Pelo anúncio, ela parecia menor, mas ao
entrar, conhecer cada espaço, foi amor à primeira vista, com direito a decorar
cada local com a minha imaginação. No momento, a minha decoração real incluía
um colchão de ar, dois travesseiros, um edredom e uma caneca de café no chão.
Eu estava
ansiosa, na verdade, tudo era novo ali, a casa, os vizinhos, a cidade, a
cultura, porém, eu estava animada e feliz pela minha escolha.
Havia feito
um excelente negócio, uma casa ainda bem conservada, por um preço irrisório, comparado
ao “boom” no preço dos imóveis atualmente, a transação foi ótima.
Havia dois
ou três móveis, que foram deixados para trás. Observando de perto, dava para
entender o motivo: eram antigos, pesados e encaixados no cômodo. Eu teria um
certo trabalho, com certeza.
Mas,
voltando àquela noite posso afirmar que mudaria de vez a minha vida.
Como não
conseguia dormir, e nada de televisão ou celular para me distrair, resolvi
explorar um pouco mais a casa, a minha casa.
Levantei,
apertei um pouco mais o nó do roupão, pois estava frio. Deixando a sala, passei
pela cozinha, havia duas grandes janelas, por elas, eu conseguia ver algumas
árvores e um pequeno lago. Imaginei o sol refletido naquela água, com certeza,
daria para esquecer do tempo olhando por ela. Um pouco à frente, um pequeno
corredor levava para os quartos, eram três. Um deles, futuramente, seria meu
local de trabalho e leitura, cujo livro estava ansiosa para desencaixotar. Mais
à frente um banheiro, não era muito grande, mas para mim tinha o mais importante:
uma banheira, onde eu poderia relaxar, enquanto deixava alguma música da minha
coletânea tocar.
Voltando
para a sala, no canto uma pequena lareira, que iria ser muito útil no dia
seguinte. Antes de entrar na casa, percebi que havia um pequeno depósito
coberto com vários pedaços de lenha, já cortados. Ainda sobre à lareira havia
um pequeno porta-retratos, mas sem foto alguma.
A luz, ainda
que fraca do poste, iluminava aquela pequena peça. Era um tom escuro, esculpida
à mão.

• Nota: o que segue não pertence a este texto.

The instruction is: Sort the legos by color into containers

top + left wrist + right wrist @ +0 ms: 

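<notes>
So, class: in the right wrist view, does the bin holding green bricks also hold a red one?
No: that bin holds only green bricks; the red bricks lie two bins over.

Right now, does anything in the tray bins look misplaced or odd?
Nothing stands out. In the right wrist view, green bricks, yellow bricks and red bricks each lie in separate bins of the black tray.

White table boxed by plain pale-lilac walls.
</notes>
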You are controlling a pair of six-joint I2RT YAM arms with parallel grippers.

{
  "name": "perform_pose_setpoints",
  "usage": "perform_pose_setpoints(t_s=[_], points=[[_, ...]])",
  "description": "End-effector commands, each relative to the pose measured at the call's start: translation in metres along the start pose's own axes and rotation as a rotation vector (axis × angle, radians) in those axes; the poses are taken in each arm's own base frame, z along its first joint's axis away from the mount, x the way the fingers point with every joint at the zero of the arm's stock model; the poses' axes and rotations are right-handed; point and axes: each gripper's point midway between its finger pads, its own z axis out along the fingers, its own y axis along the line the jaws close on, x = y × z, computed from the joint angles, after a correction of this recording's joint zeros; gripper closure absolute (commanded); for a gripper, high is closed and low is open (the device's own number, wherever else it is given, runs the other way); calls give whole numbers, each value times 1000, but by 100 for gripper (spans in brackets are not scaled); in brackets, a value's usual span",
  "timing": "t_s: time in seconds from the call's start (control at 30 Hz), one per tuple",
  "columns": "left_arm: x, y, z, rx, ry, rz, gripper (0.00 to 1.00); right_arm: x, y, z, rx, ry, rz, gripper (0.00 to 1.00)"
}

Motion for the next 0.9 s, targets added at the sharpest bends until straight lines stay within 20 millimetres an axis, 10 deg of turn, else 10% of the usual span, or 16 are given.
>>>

Peguei para ver melhor os detalhes, fui até à janela, na esperança de
iluminar um pouco mais. Percebi a delicadeza nos contornos e percebi que algo
estava escrito, não a caneta, ou a lápis, mas era como se alguém esquentasse a
ponta do ferro e, encostasse na peça formando cada palavra. Havia uma
dedicatória, assinada e datada.
"Que o
dia de hoje não seja apenas uma lembrança para o nosso- retrato". Sempre
seu, Antônio. 20/10/1934.
Não era
possível! Um tesouro em minhas mãos! Uma sensação de conforto e tristeza
tomaram conta do meu coração. Lágrimas vinham, sem entender, molhando meu
rosto.
Eu
simplesmente precisava sentir, precisava tocar, uma última vez. Mas como? Nunca
antes eu estivera ali. Antônio? Aquele ano? Impossível descrever e entender as
emoções que se encontravam em mim. Eu segurava aquela pequena peça contra meu
corpo, como se ali estivesse o sentimento mais puro e verdadeiro, a
personificação do amor e, eu precisava cuidar, proteger. Sentei-me sobre o
colchão, ainda com a peça na mão e, os olhos molhados.
Olhando para
a janela, o som daquele galho batendo, fechei os olhos, e fui levada, por um
instante, a um passado dentro daquela casa.
Havia
pessoas, sorrisos, músicas, bebidas, era uma festa, era o meu casamento. Abri
os olhos, minha respiração estava acelerada. Naquele momento soltei a peça, o
som dela no chão, ecoou pela casa.
Definitivamente,
não estava entendendo mais nada.
O que era
aquilo tudo? Eu estava tão feliz, mas um pouco diferente, mais nova, mas eu
sabia que era eu. Um rapaz estava ao meu lado, recebendo cumprimentos. Eu
estava tão feliz, um pequeno buquê de margaridas estava entre minhas mãos. Foi
tudo tão rápido, como num piscar de olhos. Aquilo tudo me deixou exausta,
deitei em posição fetal, cobri minhas pernas e dormi, profundamente.
No sonho, eu
estava em uma plantação de lavanda. O aroma das flores impregnava minhas
roupas. O mesmo jovem do meu casamento estava ali comigo, com as mãos para trás
pedindo para eu fechar os olhos.
Um pouco
receosa, fechei.
-Pode abrir!
Nas suas
mãos, um embrulho, em papel marrom, com um barbante em volta. Olhei para ele
muito curiosa. Abri, dentro do pacote, um pequeno porta-retratos, feito à mão.
Ele pediu:
- Vire a
peça!
Ao virar
encontrei uma frase escrita: "Que o dia de hoje não seja apenas uma
lembrança para o nosso porta-retratos". Sempre seu, Antônio. 20/10/1934.
Abraçamo-nos
e, eu acordei. Mais confusa, sem entender, coloquei a mão no chão e senti o porta-retratos.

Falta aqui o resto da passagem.